Before the internet, these scenes could flourish in a bubble, unencumbered by outside influences, because music discovery was much much more localized: college radio, alt-weeklies, venues and record shops. For better or worse, most music discovery today happens online where young artists are competing for attention on digital platforms alongside global hitmakers. It’s a challenge for young artists, but great music will always transcend borders and the majority of it was first nurtured in a strong local community.
Big question! How does the story told through Toronto’s musical eras also reflect, or link to, the evolution of the city itself? Where do you see the city’s music scene headed?
I feel like I’m already hearing the evolution of Toronto’s musical history in today’s young artists. Artists like MorMor, Saya Gray and Mustafa feel like an extension of those two aforementioned musical movements. You hear the soulful R&B influence and a penchant for pop songwriting with a refusal to abide by rigid genre structures and arrangements. And like those previous movements, where their strength was borne in community, we’ve seen new ones emerge in the last half a decade that seem to share those sensibilities. Artists like Daniel Caesar, Charlotte Day Wilson and BADBADNOTGOOD have all come from the same community, lifting each other up as they each gain in popularity.
5 TRACKS TO KNOW
Jackie Shane “Any Other Way”
Soul singer and transgender music pioneer Jackie Shane made Toronto her adopted home and developed a massive following in the late ’60s before basically disappearing from the industry entirely. Her journey, which involves studying under Little Richard and turning down record deals with Motown, is one of the most fascinating in Canadian music history. Numero Group recently collected her 45s into this brilliant collection.
Main Source “Looking At The Front Door”
‘Breaking Atoms’ was the influential debut album by Main Source, a Toronto- and New York-based hip-hop crew. The collective’s love for laidback soul and jazz samples and socio-political lyrical themes paved the way for artists like Nas and A Tribe Called Quest. “Looking At The Front Door” was their biggest commercial single hitting number one on the Billboard Rap Charts.

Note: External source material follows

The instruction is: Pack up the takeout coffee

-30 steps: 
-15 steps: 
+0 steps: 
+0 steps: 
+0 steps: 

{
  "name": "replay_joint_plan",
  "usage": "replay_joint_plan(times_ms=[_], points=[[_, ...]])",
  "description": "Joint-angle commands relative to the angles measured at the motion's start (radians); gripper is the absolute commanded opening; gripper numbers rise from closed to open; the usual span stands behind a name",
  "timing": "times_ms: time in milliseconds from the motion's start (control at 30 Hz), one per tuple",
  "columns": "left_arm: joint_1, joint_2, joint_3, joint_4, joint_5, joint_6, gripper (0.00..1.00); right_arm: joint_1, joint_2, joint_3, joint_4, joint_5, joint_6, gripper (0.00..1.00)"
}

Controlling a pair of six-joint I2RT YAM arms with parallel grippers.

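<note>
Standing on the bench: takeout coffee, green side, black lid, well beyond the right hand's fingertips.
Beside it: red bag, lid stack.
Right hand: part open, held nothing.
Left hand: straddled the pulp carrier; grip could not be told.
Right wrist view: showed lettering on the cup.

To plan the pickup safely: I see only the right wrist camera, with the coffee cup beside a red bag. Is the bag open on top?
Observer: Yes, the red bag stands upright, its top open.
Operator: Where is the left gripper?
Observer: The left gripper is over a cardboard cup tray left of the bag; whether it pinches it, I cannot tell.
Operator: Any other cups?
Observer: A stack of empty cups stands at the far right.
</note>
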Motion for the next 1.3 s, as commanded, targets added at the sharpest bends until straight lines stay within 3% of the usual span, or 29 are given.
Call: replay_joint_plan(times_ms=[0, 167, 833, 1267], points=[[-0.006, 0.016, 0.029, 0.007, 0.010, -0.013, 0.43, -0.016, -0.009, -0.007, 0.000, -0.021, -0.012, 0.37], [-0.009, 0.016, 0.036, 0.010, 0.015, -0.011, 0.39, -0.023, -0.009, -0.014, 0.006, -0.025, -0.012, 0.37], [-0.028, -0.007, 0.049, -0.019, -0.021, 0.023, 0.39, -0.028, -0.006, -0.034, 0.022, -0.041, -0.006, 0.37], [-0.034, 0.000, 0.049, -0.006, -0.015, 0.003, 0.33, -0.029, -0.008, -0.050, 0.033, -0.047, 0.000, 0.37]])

Martha and the Muffins “Echo Beach”
Formed in the late ’70s by students of the Ontario College of Art & Design University, Martha and the Muffins were one of the first in a stream of new wave bands — that also includes Rough Trade and Men Without Hats — to break out of Canada in the ’80s. Their biggest hit, “Echo Beach,” is as great as anything put by their American and British counterparts. Great hook, excellent saxophone solo.
Sando Perri “Wolfman”
One of my all-time favorite artists. Sandro Perri makes hypnotic folk-pop and the 10-minute long track “Wolfman” is a perfect distillation of what he does best: catchy melodies, adventurous song structures, ever-evolving arrangements, subtle use of electronics, while seamlessly employing multiple genres to great effect.
Mustafa “Stay Alive”
Losing friends to gang violence, Mustafa the Poet makes an emotional plea to Toronto youth in this soulful folk song. Beautiful and heartbreaking, one of the most gorgeous performances in recent memory. His love and empathy can be heard in every syllable. The song was produced by hitmaker Frank Dukes and global superstar James Blake.